NORWALK, Ohio - The Rev. Harvey Michael Keller, the retired pastor of St. Joseph Catholic Church, Monroeville, Ohio, who became involved in youth ministry at the St. Paul parish in Norwalk following his retirement, died Tuesday in his residence at the Carriage House assisted-living center here. He was 95.

Father Keller, a Sylvania native, died of congestive heart failure, said a great-niece, Betsy Boyle.

Ordained in 1945, Father Keller was an assistant pastor at Immaculate Conception Church and then at Little Flower Parish, both in Toledo, before receiving his first pastorate in 1960. He started as pastor of St. Stephen Church, St. Stephen, Ohio, and St. Aloysius Church, Republic, Ohio, for seven years before transferring to St. Joseph's in Monroeville.

As a parish priest, Father Keller thrived on helping people in general, Mrs. Boyle said.

But he truly came into his own after he retired in 1980 and became a resident priest at St. Paul's, where he worked with the students at the parish high school.

Father Keller was a fixture at school athletic events, she said, and escorted St. Paul's principal, Valerie French, to the prom.

In 1994, St. Paul's dedicated its new gymnasium to him.

"He just fed off the energy of the teenagers," Mrs. Boyle said. "He always said he'd rather wear out than rust out."

The Rev. Frank Kehres, the pastor at St. Paul's, said the only change that retirement brought to Father Keller's life was that he no longer had to deal with mundanities, like attending meetings.

He continued working full-time until just weeks before his death.

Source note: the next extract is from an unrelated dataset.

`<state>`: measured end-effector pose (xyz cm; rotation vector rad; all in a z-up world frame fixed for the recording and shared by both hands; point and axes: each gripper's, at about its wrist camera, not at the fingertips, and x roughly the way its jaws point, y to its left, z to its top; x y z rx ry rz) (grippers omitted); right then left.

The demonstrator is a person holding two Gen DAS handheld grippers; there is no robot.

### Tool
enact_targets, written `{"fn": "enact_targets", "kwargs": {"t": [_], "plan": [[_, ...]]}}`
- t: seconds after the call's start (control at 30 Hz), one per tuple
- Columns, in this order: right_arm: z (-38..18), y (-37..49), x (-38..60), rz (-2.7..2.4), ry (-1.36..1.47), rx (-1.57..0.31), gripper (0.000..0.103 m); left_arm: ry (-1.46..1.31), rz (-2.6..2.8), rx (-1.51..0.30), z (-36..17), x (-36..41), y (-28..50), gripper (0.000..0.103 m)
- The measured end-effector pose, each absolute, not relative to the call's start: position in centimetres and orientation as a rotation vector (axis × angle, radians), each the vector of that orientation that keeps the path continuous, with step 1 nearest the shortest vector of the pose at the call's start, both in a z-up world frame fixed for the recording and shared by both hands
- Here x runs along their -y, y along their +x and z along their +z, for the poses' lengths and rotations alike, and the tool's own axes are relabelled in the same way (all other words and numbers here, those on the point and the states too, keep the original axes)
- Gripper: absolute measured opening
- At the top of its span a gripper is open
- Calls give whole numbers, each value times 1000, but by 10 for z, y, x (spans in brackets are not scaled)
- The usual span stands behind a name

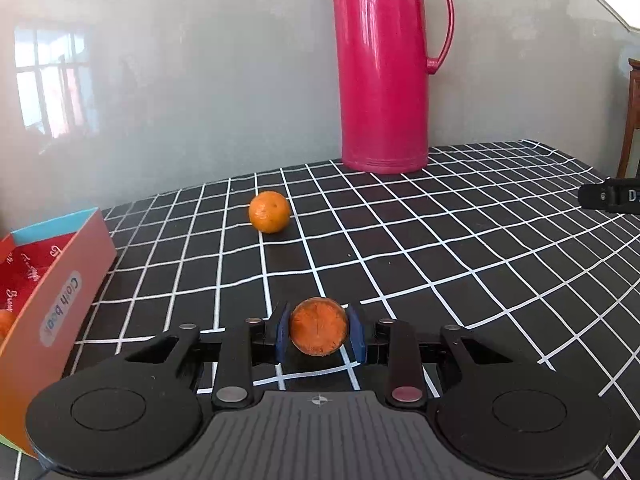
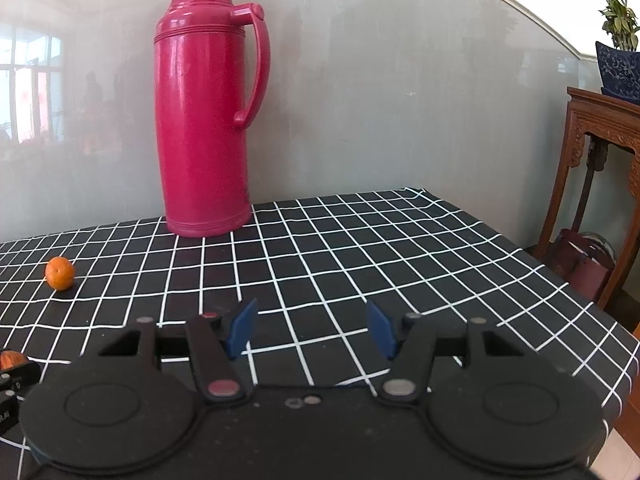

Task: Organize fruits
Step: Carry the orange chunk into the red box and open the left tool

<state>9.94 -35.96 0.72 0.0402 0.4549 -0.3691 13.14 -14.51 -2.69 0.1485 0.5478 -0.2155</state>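
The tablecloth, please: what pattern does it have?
Black tablecloth with a white grid; clearest in the right wrist view.

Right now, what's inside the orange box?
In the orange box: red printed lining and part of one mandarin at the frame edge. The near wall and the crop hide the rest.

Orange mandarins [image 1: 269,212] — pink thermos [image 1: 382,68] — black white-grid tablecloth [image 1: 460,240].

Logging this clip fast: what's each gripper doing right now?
Left gripper: closed on an orange, holding it above the checked tablecloth.
Right gripper: open, holding nothing.
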Motion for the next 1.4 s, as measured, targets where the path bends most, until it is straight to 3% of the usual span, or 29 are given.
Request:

"He was a very positive, dedicated, enthusiastic servant of God," Father Kehres said. Along with being a spiritual presence for young people, the pastor said, Father Keller actively promoted the priesthood and sisterhood and counseled seminarians.

While he studied bookkeeping at DeSales College, Toledo, after graduating from Sylvania's Burnham High School, Mrs. Boyle said her great-uncle had always fixated on the goal of becoming a priest.

His 10 years of accounting work at Kroger and Lion store offices in Toledo provided him with the savings he needed to go to the seminary, she said.

"He always felt he had a calling," she said.

Involved with youth as he was, Father Keller felt bad about the child-abuse scandals that arose in the Toledo diocese and elsewhere, and was careful to avoid any appearance of impropriety, Mrs. Boyle said.

He had "very traditional beliefs," she said, but noted he also had a dry wit and was "a cut-up" at times.

Father Keller enjoyed extensive travel, accomplished in part by accompanying pilgrimage tours as a chaplain, which provided him with expense-paid trips to Europe and the Holy Land.

Father Keller was preceded in death by a younger brother.

A Mass will be celebrated at 9 a.m. today, followed by visitation at St. Paul Catholic Church from 11 a.m. until 7:30 p.m. A prayer service will begin in the church at 7:30.

A funeral Mass will begin at 11 a.m. tomorrow in the church with the Most Rev. Leonard Blair, bishop of the Toledo diocese, presiding.

The church suggests tributes to the St. Paul Faithful Stewards of Tomorrow Building Campaign.